На вопросы я дрожащим голосом ответил, что это происходило «больше чем один раз» — как рано мы начинаем увиливать от истины! — а затем я сказал; «Да, отец мой, там был и другой», на что он снова издал столь громкий стон, что мне захотелось попросить его быть потише, чтобы люди снаружи не услышали. Затем он задал мне вопрос, от которого руки мои, вцепившиеся в прутья решетки, стали влажными и задрожали. Он спросил, был ли причинен мне какой-нибудь вред. Сначала я не понял, что он имеет в виду. Но затем ужас этого открытия, порезавшего тьму моего заблуждения, потряс меня: я понял, что священник принимает меня за девочку! Шепотом я закричал, что ничего подобного не было, отец мой! Ничего! Ничего! Но он испустил лишь легкий вздох, похожий на дуновение умирающего ветерка, и сказал:

— Ах, мое бедное дитя, ты узнаешь об этом лишь через несколько месяцев.

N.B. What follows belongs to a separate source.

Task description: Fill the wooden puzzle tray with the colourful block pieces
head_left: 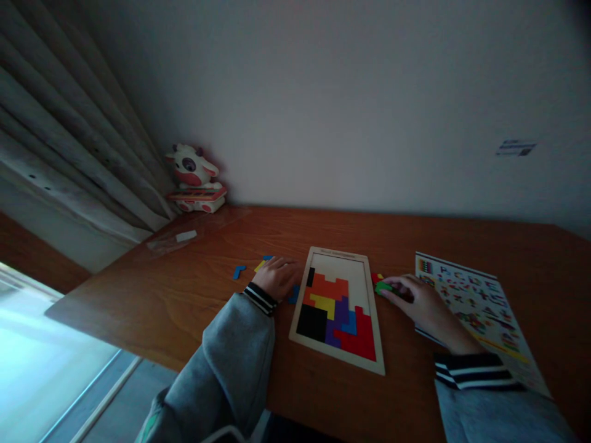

Я мечтал лишь о том, чтобы удрать. Я был готов рассказать ему любую историю, поклясться в любой лжи, лишь бы он прекратил свои расспросы. Я ничего не мог сказать ему, кроме того, что я ничего не знаю; но каким-то образом я должен был заставить его понять, что я не грешница, а грешник. Но следующий по вопрос потряс меня еще больше:

— И понимаю, понимаю. А теперь скажи мне, мое бедное дитя, — она замужем?

Вряд ли нужно говорить, что в другое время я покатился бы со смеху, столкнувшись с таким абсурдным недоразумением, — так же, как хохотали мои друзья, когда я описывал им его вопросы и стоны, и мои костлявые пятки, ерзавшие под пологом занавески и, как кастаньеты, стучавшие друг о друга, так что все ждавшие своей очереди на исповедь ломали головы: ради всех святых, что же там происходит? Но в те минуты я почувствовал себя как щенок, запутавшийся в зарослях ежевики и отчаянно продирающийся к той секунде, когда прозвучат спасительные слова, а также какое на него будет наложено покаяние.


Рис. В. Окладниковой


Не помню, что я говорил. Я видел лишь багровые огоньки лампад — единственное освещение в этой части церкви, кроме свечей вокруг раки с мощами. Женщины, закутанные в платки, вздыхали, глядя на меня. Сквозняк студил мои коленки. Бродяга, забившийся в угол и чесавший болячку на носу, по сравнению со мной был воплощенная Чистота.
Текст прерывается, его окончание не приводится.